Friday, June 8, 2012 6:28am CDT

 

67 degrees F     High Hazy Clouds     Calm

Sunrise  5:25am     Sunset  8:59pm

 

Two families of geese slowly make their way as they swim along the shore.

And out there, just over by the swimming raft, floats our loon with a chick on its back.

Birds sing their morning songs in the background.

It is a peaceful scene.  But so much has changed from yesterday morning.

Where yesterday morning there was an egg in the nest.  An egg that still held the hope for new life and another little loon chick.

This morning that nest is so empty and so barren looking.

For those of you who were not here last night, there was a strange conclusion to a strange season on the LoonCam with so many things that were so different.

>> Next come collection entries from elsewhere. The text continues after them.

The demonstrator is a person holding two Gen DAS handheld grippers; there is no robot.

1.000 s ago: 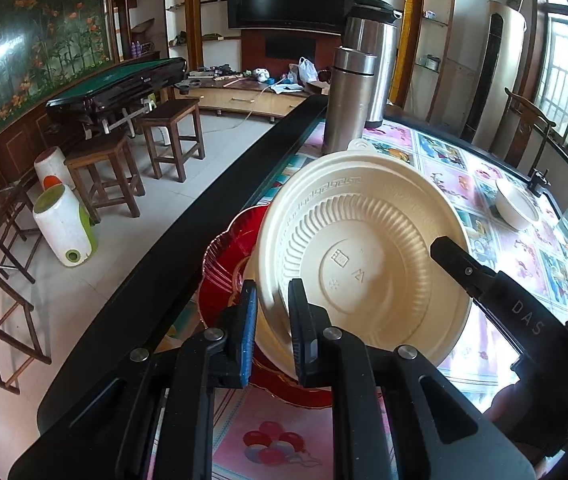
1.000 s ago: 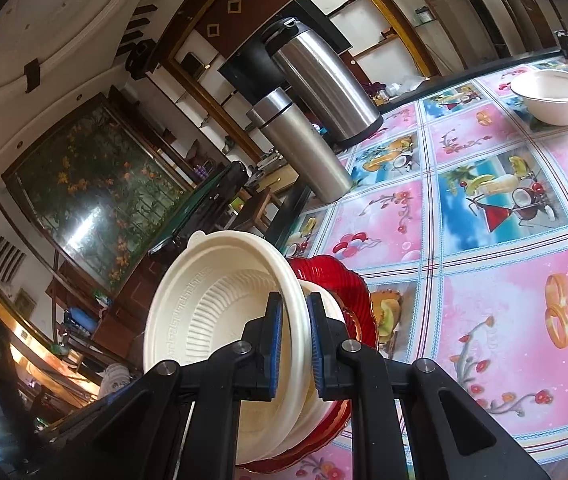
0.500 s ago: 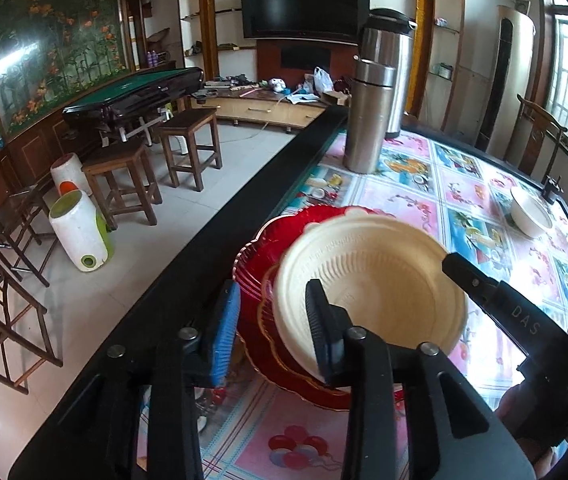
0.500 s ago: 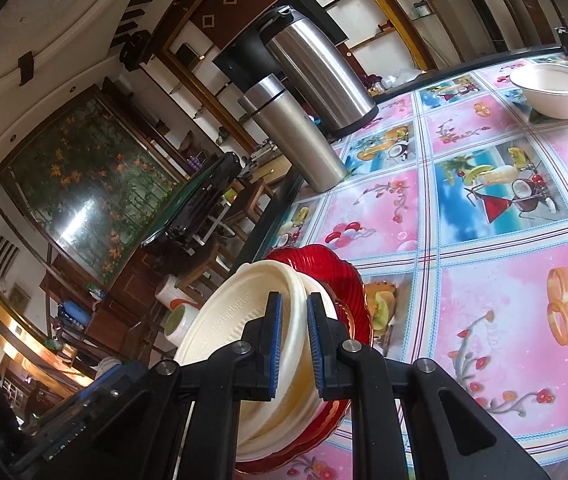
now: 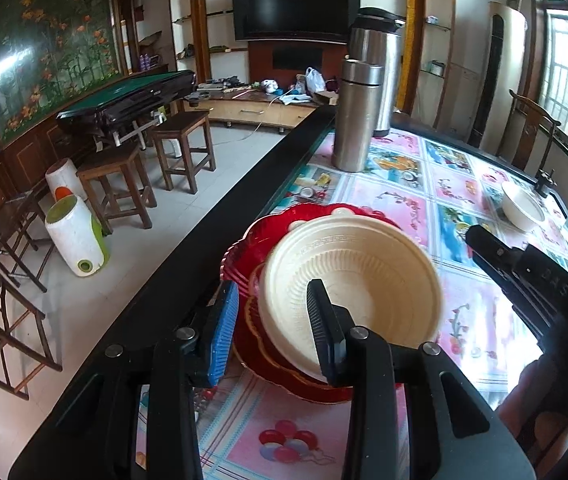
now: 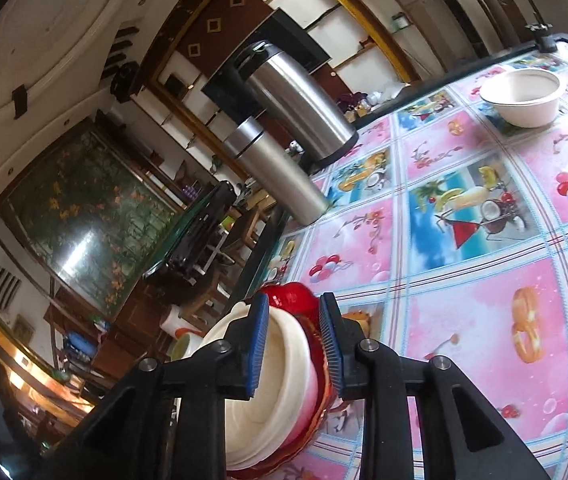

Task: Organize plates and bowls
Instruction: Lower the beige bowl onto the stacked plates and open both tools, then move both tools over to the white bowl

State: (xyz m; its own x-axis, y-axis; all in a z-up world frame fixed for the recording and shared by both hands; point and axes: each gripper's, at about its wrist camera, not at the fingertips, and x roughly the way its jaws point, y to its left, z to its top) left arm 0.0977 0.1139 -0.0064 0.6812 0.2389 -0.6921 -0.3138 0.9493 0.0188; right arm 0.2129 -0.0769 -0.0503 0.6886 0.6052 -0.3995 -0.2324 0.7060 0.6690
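Both tools, left tool [image 5: 271, 320] and right tool [image 6: 294, 344], stand wide, gripping nothing. Between their fingers the cream plate [image 5: 350, 276] sits stacked on the red plate [image 5: 284, 344]. The lone bowl [image 6: 522, 96] far ahead on the table [image 6: 464, 320] probably remains to be gathered.

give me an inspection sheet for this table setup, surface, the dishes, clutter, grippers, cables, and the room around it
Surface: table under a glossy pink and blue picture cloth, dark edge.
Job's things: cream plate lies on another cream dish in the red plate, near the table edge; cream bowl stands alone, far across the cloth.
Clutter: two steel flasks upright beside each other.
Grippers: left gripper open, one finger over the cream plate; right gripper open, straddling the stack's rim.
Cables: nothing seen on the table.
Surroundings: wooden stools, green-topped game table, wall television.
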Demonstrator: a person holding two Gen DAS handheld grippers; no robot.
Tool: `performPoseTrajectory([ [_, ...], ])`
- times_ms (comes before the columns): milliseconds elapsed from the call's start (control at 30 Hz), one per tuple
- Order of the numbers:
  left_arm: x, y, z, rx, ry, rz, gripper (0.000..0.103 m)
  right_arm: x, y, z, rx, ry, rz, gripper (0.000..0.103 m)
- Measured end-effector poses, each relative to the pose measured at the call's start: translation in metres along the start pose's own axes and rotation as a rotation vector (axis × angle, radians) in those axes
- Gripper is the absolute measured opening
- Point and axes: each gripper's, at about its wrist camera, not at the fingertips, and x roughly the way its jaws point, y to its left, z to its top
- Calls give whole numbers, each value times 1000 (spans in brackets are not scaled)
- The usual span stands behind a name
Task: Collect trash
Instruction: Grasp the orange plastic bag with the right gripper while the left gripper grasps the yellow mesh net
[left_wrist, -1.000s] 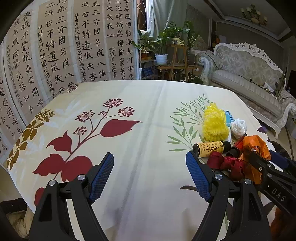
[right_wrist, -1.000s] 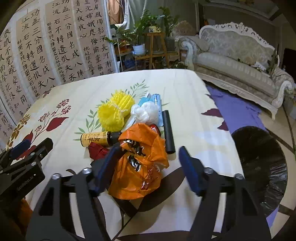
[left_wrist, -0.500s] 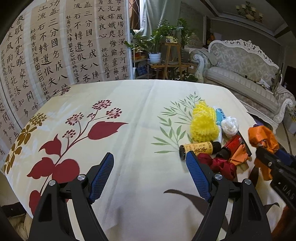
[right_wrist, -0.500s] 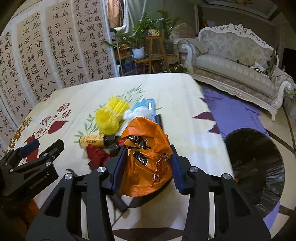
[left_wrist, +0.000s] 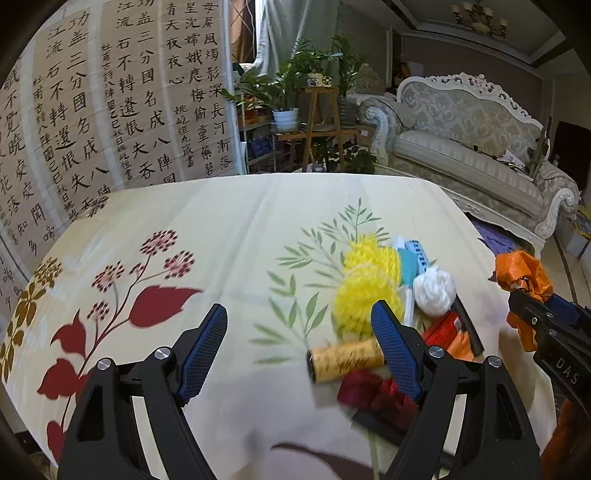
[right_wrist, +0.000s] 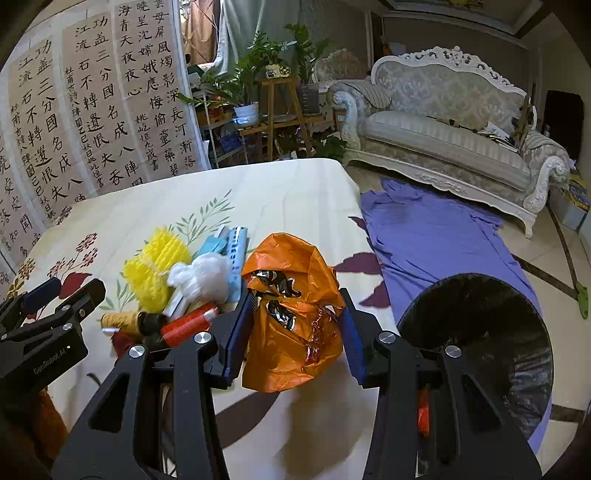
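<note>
My right gripper (right_wrist: 297, 299) is shut on a crumpled orange plastic bag (right_wrist: 291, 332), both blue pads pressing its sides, and holds it above the table's right edge. In the left wrist view the orange bag (left_wrist: 521, 273) hangs at the far right. My left gripper (left_wrist: 298, 310) stands open with nothing between its fingers, just left of the trash pile. The pile holds a yellow foam net (left_wrist: 365, 291), a white wad (left_wrist: 434, 290), a yellow bottle (left_wrist: 345, 360), a red wrapper (left_wrist: 373, 393) and a blue-and-white packet (left_wrist: 410, 264).
The table (left_wrist: 221, 229) carries a floral cloth. A black-lined bin (right_wrist: 476, 332) stands on the floor right of the table, beside a purple cloth (right_wrist: 436, 236). A pale sofa (right_wrist: 443, 122) and potted plants (right_wrist: 258, 74) stand behind. A calligraphy screen (left_wrist: 110, 110) borders the left.
My right gripper closed on the orange bag and carried it up and to the right, off the pile. My left gripper drifted right toward the pile and stayed open.
</note>
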Motion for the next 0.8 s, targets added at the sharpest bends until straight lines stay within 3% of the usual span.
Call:
performPoseTrajectory([
  [400,33,-18,26,51,39,-48,78,22,-16,18,21,17,3,44],
  [700,53,-23,28,71,120,-99,78,32,-16,17,19,39,19,44],
  [800,53,-25,28,84,121,-111,71,34,-16,17,23,46,22,44],
])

Last night shortly after 7pm, out family of loons with the little chick decided to pay a visit and swim by the nest.  Everyone was so excited to see them again.

One of the adults decided to get up on the nest one more time.  It even had a minnow in its beak as it climbed up on the nest.

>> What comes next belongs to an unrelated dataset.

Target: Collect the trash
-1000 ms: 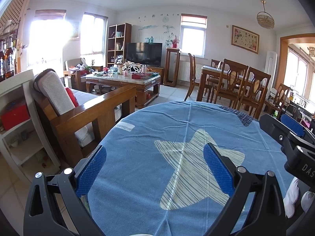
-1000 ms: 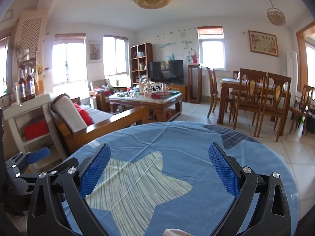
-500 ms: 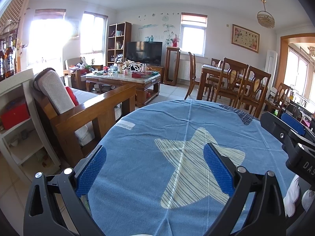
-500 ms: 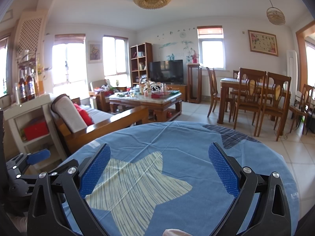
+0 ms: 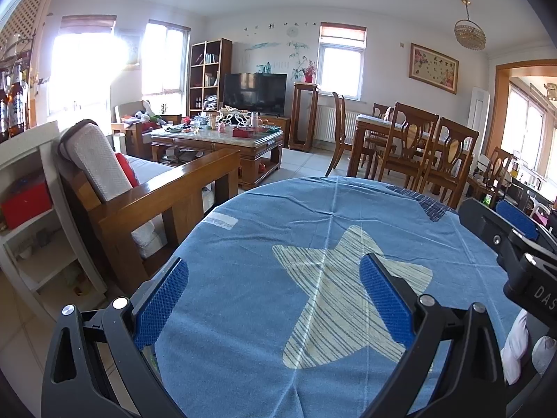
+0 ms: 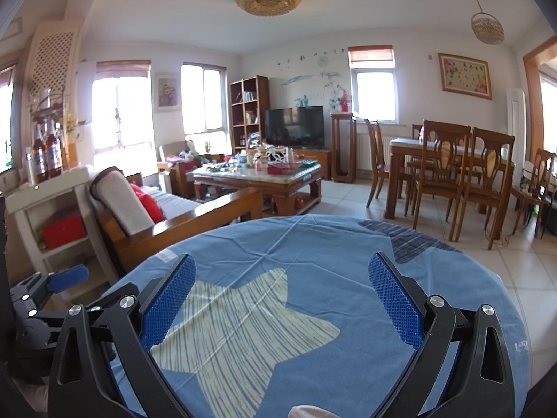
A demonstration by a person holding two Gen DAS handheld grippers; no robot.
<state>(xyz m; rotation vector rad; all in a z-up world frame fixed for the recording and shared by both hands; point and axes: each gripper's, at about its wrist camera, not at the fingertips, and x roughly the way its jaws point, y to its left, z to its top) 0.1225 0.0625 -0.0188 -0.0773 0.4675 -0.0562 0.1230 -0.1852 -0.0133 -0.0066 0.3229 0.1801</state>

As usual it awkwardly plopped down on the nest.

But then it saw the chick swimming by the edge of the nest and immediately went back in the water.

However, when it left, everything on the nest had changed!

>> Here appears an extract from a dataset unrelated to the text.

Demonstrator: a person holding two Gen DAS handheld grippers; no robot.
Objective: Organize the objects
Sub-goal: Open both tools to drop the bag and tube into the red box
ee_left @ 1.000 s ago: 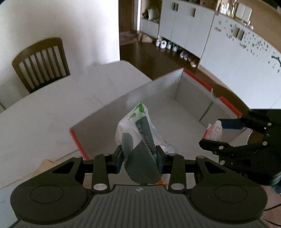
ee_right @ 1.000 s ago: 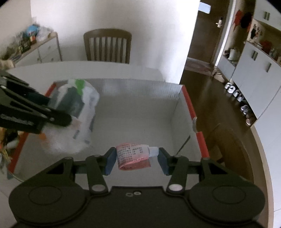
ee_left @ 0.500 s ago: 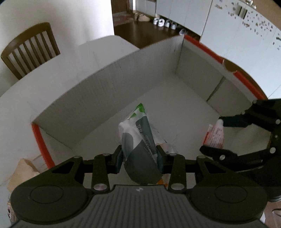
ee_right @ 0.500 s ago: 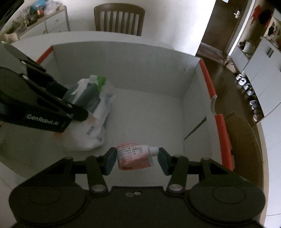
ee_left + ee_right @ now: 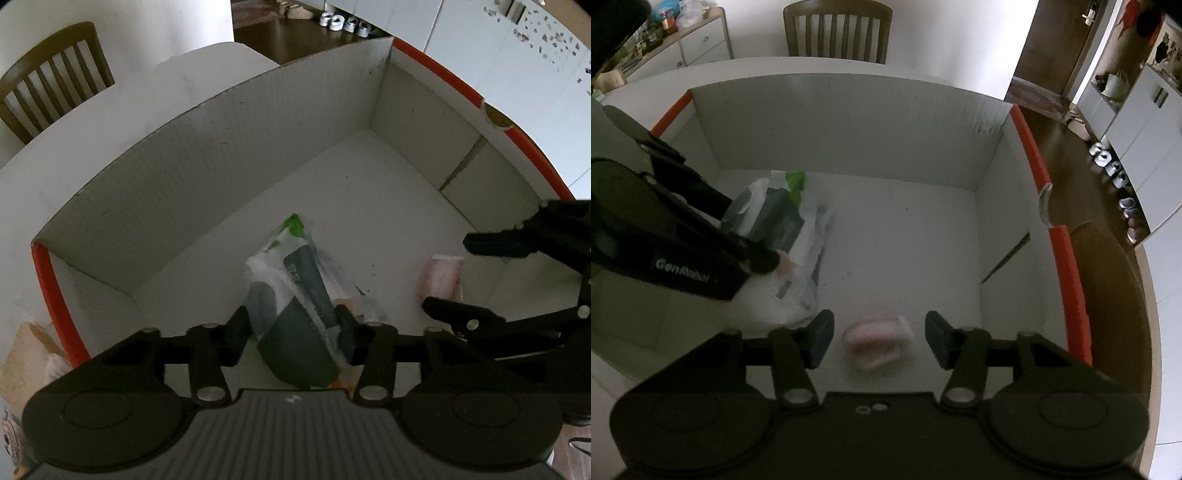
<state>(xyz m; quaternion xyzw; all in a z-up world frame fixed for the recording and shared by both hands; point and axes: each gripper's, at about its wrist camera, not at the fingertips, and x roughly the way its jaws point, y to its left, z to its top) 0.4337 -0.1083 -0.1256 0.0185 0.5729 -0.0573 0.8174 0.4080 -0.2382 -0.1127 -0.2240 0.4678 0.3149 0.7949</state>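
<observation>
A white box with orange rims (image 5: 207,155) (image 5: 849,122) sits on the table. My left gripper (image 5: 293,328) is shut on a white, green and dark plastic packet (image 5: 295,291), low inside the box; the packet also shows in the right wrist view (image 5: 775,218). My right gripper (image 5: 879,338) is open. A pink tube with a white cap (image 5: 875,341) (image 5: 441,273) is blurred between and below its spread fingers, free of the pads.
The box stands on a white table (image 5: 110,110) with wooden chairs (image 5: 51,74) (image 5: 836,31) behind it. A brown paper item (image 5: 29,354) lies left of the box. White cabinets (image 5: 1145,122) and shoes (image 5: 1108,166) line the dark floor at right.
Both grippers went lower into the box. My right gripper opened and let go of the pink tube, which is dropping. My left gripper still holds the packet.
</observation>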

When it left the nest, what we now saw was a splotch of yellow next to the egg.  But the egg looked different, too.  It looked 'deformed'.

And it was.

When the loon plopped down on the egg, the egg had collapsed and its contents had squirted out onto the nest.  The pale yellow that was a mixture of egg white and egg yolk.  Thoroughly mixed and cooked in the hot summer sun.  Like a custard instead of distinct egg white and egg yolk.

There was no sign that a chick had ever started developing in that egg.

It apparently had been infertile from the beginning.

And no amount of sitting.  No amount of incubating.  No amount of waiting was ever going to produce a chick out of that egg.

So just before dark, when the loons were well away from the nest, I went out and gathered up what was left of the egg for possible analysis.  We will see if there is anything that can be learned from a squashed egg.

As I retrieved the remains, I could not help but think about and marvel at the difference between the two eggs.

Let me give you a challenge.  Here is your assignment.  Here is an egg yolk and an egg white.  Do with it what you will.  Your assignment is to make something out of it.  

What are you going to make out of it.  Will you make an omelet?  Will you make an egg over easy?  Will you just look at it with complete lack of any idea what to do with it?

What if I told you to make a loon chick out of that egg white and egg yolk?  Where would you begin?

Once again it brings home the miracle that we have witnessed with the first egg!

Who put that little loon chick in that egg?

A beautiful little black downy chick that is cute beyond words.  So full of life.  So full of spunk.  So full of wonder and curiosity.

Who formed every one of those strands of the fine soft black down on the chick?

And Who formed white down on the tummy of the chick?  And never got one strand of white down mixed up with one strand of black down.  Who numbered every one of those strands of down?

Who formed that cute little head that would bob all over?

Who formed the beak that pecked at everything in sight, including dad?

Who formed that deep black eye that beheld everything with wonder?

Who put those impossibly big clown feet on this cute little loon chick?

Who gave it a heart to beat and lungs to breathe?

Who put exactly the right muscles in the right place?  Muscles that enabled our little loon chick to scamper from one place to another.  To go in under dad's wing on one end and almost immediately appear out the other side?

Who put those cute stubby little wings in that egg?  Wings that flapped as the chick moved around.

Who told the chick exactly what he should do when mom or dad brought a little minnow and offered it to him?  Who told his body how to make energy out of that food of a little minnow?

Who designed this miracle?  This little 'toy' that moved on its own.  This little marvel that had a mind of its own?  How did they come up with the concept in the first place?  And then how did they execute that concept?  How did they make all the pieces fit together so perfectly and so miraculously?

How did they put life itself in that egg?!

I would look at the egg yolk and the egg white that had been given to me and not have a clue of where to start or what to do with it.  Other than eat it.

Never in a million years would I be able to put together this little loon chick from ingredients so simple and so common.

Never in a million years could I come up with the concept and design let alone be able to build that design.

And yet in 26 short days, Someone did just that.

Where I would just make a mess of things like the yellow mess that we saw splattered next to a broken egg shell on the nest, Someone else would make a cute little black ball of down that had personality that would not end.

That had curiosity that was unbounded.

That had LIFE!

Once again it is a profound reminder of how little I know.  Of how limited I am in what I can do.  Of how helpless I am when it comes to creating something out of nothing.  Let alone creating life itself.

Some choose to see it as "just nature".  I choose to see it as a miracle.

All I can do is stand back in awe and wonder.

And marvel at this miracle that we call 'life'!